As eleições legislativas na Alemanha trouxeram de volta ao Bundestag os nacionalistas de direita como uma força política relevante, algo inédito no país desde 1945, quando os alemães saíram da Segunda Guerra Mundial humilhados pelo horror totalitário do Nazismo. Neste domingo (24), porém, os eleitores da maior economia da Europa deram, pelas últimas contagens, 94 cadeiras do Parlamento Federal ao partido Alternativa para Alemanha (AfD), fazendo dele a terceira maior bancada do Legislativo alemão. Fundado em 2013, com posições críticas à União Europeia, a retórica do AfD voltou-se rapidamente contra as políticas migratórias da chanceler Angela Merkel, que trouxeram para a Alemanha 1 milhão de refugiados desde 2015.
A emergência de forças políticas nacionalistas, desconfiadas das elites políticas tradicionais, do islamismo e de tudo que lhes pareça solapar as soberanias nacionais não é algo exclusivo da Alemanha.
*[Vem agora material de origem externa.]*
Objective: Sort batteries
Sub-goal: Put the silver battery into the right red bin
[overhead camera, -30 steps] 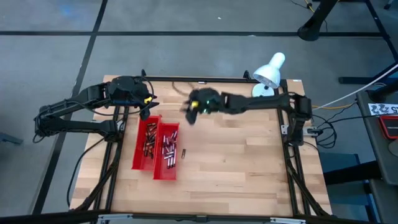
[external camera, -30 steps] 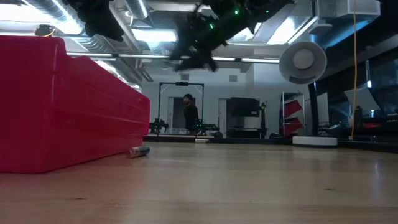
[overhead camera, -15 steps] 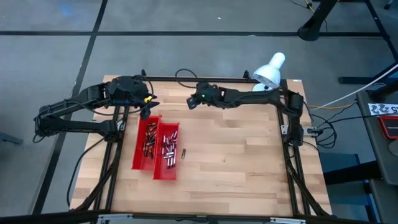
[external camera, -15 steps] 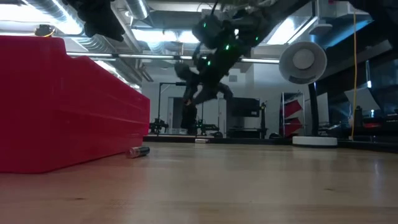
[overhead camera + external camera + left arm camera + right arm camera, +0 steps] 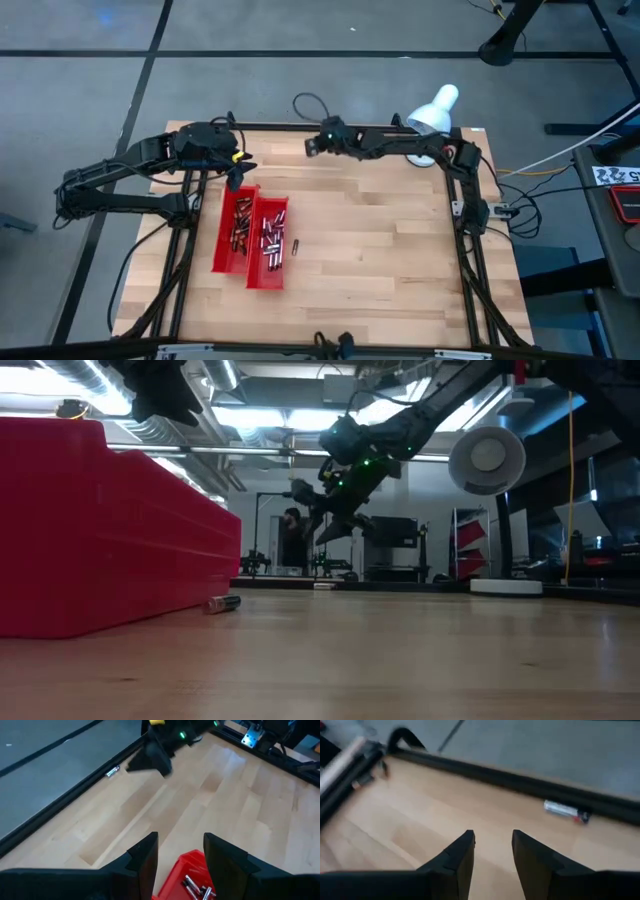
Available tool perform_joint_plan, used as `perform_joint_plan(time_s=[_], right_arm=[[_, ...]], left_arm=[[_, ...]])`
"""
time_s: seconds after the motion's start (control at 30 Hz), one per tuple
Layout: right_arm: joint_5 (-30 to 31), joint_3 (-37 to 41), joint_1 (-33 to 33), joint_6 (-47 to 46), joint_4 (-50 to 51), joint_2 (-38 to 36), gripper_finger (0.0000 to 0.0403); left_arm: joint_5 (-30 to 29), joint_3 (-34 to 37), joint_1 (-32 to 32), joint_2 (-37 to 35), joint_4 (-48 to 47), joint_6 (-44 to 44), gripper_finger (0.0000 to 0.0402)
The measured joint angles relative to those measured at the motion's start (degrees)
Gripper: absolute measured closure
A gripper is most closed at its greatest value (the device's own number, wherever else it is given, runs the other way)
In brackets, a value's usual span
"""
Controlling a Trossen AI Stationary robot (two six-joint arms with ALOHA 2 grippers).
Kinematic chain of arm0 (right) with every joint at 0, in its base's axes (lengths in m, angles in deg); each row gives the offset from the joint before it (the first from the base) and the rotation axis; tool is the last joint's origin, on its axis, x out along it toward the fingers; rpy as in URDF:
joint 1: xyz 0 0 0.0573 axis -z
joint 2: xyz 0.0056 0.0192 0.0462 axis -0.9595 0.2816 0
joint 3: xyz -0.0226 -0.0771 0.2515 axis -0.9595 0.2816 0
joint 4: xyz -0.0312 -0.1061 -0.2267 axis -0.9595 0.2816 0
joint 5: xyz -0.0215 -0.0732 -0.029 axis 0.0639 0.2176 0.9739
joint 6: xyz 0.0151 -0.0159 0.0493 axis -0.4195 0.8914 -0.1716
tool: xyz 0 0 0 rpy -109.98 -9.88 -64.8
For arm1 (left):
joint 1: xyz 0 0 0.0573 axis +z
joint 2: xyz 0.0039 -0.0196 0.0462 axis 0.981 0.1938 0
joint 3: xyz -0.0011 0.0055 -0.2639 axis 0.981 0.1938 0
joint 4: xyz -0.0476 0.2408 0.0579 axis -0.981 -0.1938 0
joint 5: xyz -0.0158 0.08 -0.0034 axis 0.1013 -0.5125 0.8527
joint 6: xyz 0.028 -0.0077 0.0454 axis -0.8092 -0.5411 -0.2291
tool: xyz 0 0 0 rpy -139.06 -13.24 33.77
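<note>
Batteries (image 5: pixel 268 236) in red trays (image 5: pixel 222 262) — wood table (image 5: pixel 390 250), grey floor (image 5: pixel 80 110)

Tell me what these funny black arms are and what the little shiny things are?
They are two robot arms at a wooden table. One picture looks down from above, one looks across the table top, and two come from cameras on the arms' wrists. The left end effector hangs over the two red trays. The right end effector is at the table's far edge. Both are open and hold nothing. The shiny things are batteries: many lie in the trays, one lies beside them, and another lies by the far edge. A white lamp stands in one corner.
</note>
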Motion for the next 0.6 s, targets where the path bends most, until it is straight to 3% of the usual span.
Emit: perform_joint_plan(time_s=[0.37, 0.43, 0.6], right_arm=[[-1.4, -0.1, 2.9, 0.2, -5.9, 0.0, 0.0269], [-4.3, -0.2, 4.0, -2.5, -5.6, 0.0, 0.0267], [-9.8, -0.1, 7.4, -8.5, -1.7, 0.0, 0.0219]], left_arm=[[0.3, 0.0, 0.0, 0.0, -0.2, 4.7, 0.0255], [0.3, 0.0, 0.0, 0.0, -0.2, 4.9, 0.0255], [0.3, 0.0, 0.0, 0.0, -0.2, 4.9, 0.0255]])
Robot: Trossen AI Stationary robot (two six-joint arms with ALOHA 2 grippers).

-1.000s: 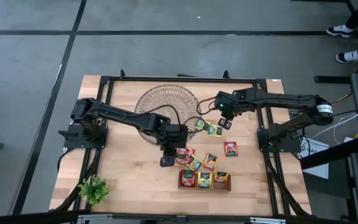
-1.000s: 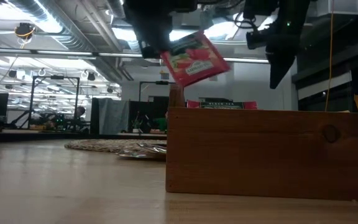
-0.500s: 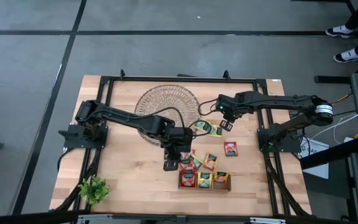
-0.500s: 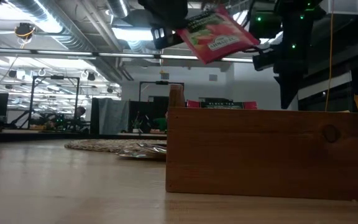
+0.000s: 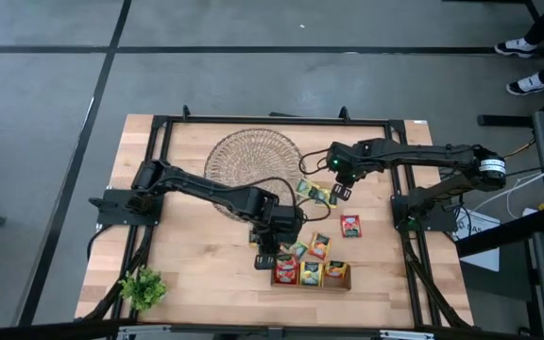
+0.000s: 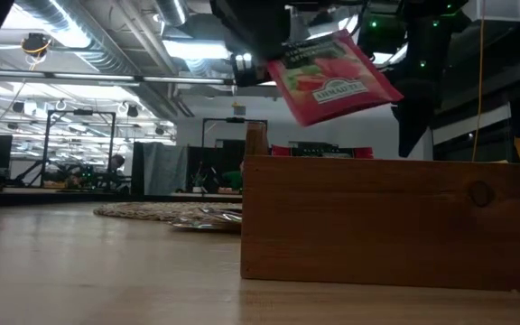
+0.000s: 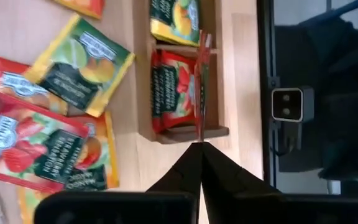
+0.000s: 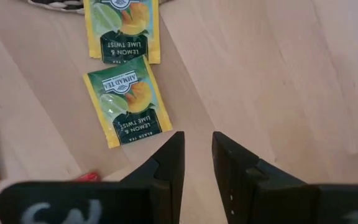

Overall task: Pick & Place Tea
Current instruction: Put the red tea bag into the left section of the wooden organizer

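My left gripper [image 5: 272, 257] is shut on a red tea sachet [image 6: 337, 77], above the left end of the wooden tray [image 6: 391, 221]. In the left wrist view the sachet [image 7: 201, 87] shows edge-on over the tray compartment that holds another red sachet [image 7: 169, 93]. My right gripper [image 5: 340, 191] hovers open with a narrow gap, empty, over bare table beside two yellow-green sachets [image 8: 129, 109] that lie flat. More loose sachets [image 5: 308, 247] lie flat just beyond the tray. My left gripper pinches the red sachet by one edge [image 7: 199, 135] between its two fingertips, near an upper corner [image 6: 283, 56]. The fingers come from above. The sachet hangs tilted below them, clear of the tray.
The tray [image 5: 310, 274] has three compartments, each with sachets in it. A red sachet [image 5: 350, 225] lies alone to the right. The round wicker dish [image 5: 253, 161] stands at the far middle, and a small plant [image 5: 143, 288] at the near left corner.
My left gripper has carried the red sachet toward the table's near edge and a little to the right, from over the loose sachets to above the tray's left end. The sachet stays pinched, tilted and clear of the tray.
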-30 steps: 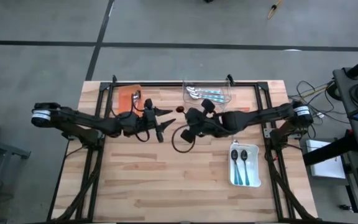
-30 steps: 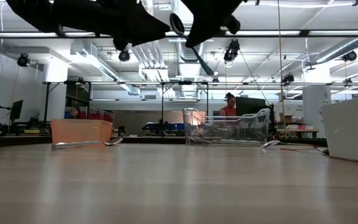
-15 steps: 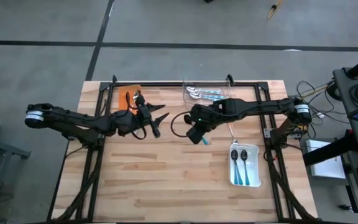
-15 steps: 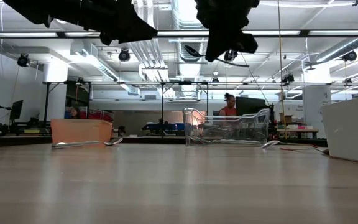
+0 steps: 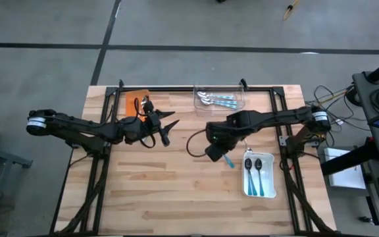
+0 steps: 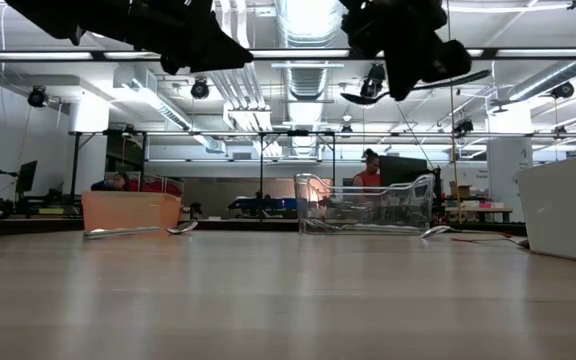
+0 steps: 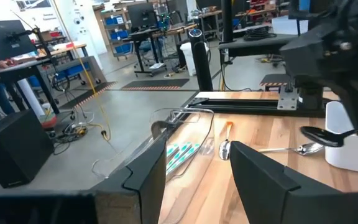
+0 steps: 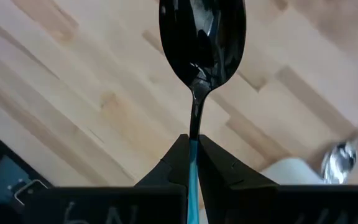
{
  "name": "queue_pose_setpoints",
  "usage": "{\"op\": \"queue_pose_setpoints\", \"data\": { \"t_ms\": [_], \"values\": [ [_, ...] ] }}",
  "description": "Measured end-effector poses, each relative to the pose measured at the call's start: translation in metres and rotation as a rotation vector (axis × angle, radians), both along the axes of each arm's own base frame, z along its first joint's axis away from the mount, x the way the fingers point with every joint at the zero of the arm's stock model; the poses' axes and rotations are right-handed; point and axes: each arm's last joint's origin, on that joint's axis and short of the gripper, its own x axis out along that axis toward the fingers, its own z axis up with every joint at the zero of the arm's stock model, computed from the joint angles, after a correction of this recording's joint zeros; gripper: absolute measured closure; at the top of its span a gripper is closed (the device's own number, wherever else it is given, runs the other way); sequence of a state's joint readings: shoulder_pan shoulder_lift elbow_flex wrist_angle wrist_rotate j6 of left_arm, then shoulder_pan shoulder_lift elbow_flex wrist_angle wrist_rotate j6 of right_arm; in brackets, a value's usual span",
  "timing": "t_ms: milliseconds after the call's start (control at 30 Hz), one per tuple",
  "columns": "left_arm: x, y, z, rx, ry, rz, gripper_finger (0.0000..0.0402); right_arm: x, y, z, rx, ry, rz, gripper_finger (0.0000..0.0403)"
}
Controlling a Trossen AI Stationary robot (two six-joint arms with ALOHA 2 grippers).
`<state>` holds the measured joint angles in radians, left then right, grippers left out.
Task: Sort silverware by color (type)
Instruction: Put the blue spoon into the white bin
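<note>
High view: the right gripper (image 5: pixel 217 149), which half a second ago hung mid-table, now sits closer to the white rectangular tray (image 5: pixel 269 191), its fingers pinched on a light blue-handled spoon with a shiny bowl (image 5: pixel 227 160) held above the wooden table (image 5: pixel 176 197). The left gripper (image 5: pixel 168 127) has not moved, fingers spread with nothing between them, beside the orange tray (image 5: pixel 132 101). Low view: the carried spoon (image 6: pixel 368 96) has shifted rightward, high above the clear plastic tray (image 6: pixel 366 208). Left wrist view: two dark fingers (image 7: pixel 151 171) stand apart; a plain silver spoon (image 7: pixel 278 149) lies on the table. Right wrist view: fingertips (image 8: pixel 179 163) clamp the blue handle.
</note>
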<state>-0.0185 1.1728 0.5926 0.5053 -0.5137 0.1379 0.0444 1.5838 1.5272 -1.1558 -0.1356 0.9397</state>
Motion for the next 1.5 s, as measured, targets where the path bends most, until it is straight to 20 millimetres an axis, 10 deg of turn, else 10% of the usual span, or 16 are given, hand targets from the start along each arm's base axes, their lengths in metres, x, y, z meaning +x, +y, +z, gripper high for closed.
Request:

No início deste ano, a França tomou um susto com o desempenho de Marine Le Pen no primeiro turno das eleições presidenciais. Na Hungria e na Polônia, governos nacionalistas também desafiam o consenso europeu, acendendo o alerta da burocracia de Bruxelas e dos mercados internacionais. Isso sem contar os ingleses, que, no ano passado, deram um duro golpe na ideia de integração do continente, ao votarem em referendo para que o Reino Unido saia de vez da União Europeia.
Uma ressaca atinge o mundo ocidental e chega também ao Brasil.
O fantasma do nacionalismo extremado é uma velha preocupação dos europeus e esteve nas raízes das duas grandes guerras mundiais, que mataram juntas cerca de 80 milhões de pessoas, chegando até a catástrofe humanitária que foi a desagregação da antiga Iugoslávia, nos anos 1990. Mas o fenômeno deu as caras também no Novo Mundo, em diferentes matizes, com a eleição de Donald Trump para a presidência dos Estados Unidos no ano passado. Até mesmo a postura dos partidários da AfD, na Alemanha, lembra muito a de Trump, com suas blagues desrespeitosas que, no entanto, parecem fortalecer sua imagem perante parte de seu eleitorado.
O fato é que uma ressaca atinge o mundo ocidental. Essa ressaca chega também ao Brasil, que ademais tem de lidar com resultados econômicos pífios e o descalabro com a coisa pública, numa sucessão interminável de escândalos de corrupção. A malaise brasileira, cujos sintomas exteriores estão contidos desde o impeachment da ex-presidente Dilma Rousseff, corre o risco de aflorar nas eleições de 2018, de resultados imprevisíveis. Oxalá surja um candidato moderado, que respeite o legado positivo da luta contra a corrupção e seja um fator de união e equilíbrio para que os brasileiros não caiam na tentação do radicalismo estéril.
Leia também: Uma eleição que desafia estereótipos (editorial de 06/05/2017)
Qual seria a causa dessa ressaca? Depois de décadas de um otimismo exagerado que marcou o Ocidente desde o final da Segunda Guerra, ainda se tateiam às cegas as explicações do atual estado de coisas: parcelas da classe média que ficaram de fora das benesses da globalização, um primeiro mundo que ainda não encontrou o passo do crescimento econômico desde a crise econômica de 2007, a despeito de políticas monetárias fortemente expansionistas, a vitalidade do terrorismo islâmico, que mudou de patamar em setembro de 2001, a emergência das redes sociais e seus algoritmos que alimentam vieses cognitivos e, acima de tudo, elites ocidentais que claudicam na defesa de seus próprios valores e assim não inspiram os povos que pretendem governar.
Uma vez mais, os acontecimentos recentes estão nos lembrando de que a História não tem um sentido unívoco ou revelado, nem caminha inexoravelmente em direção ao mundo que os demiurgos desejam criar à sua imagem e semelhança. Esse é um alerta de que, nos próximos anos, teremos de saber lidar, na esfera pública, com radicais de variadas cepas. Mas também é um convite para que os moderados, que ainda parecem deitados em berço esplêndido, confiantes de que o fenômeno é de somenos, assumam um protagonismo na defesa do legado da civilização ocidental, do primado da razão – de uma razão não relativista – e do diálogo, do Estado de Direito, de uma cultura democrática e tolerante e da dignidade inegociável de cada ser humano. Essas foram conquistas árduas e, como tais, precisam ser defendidas.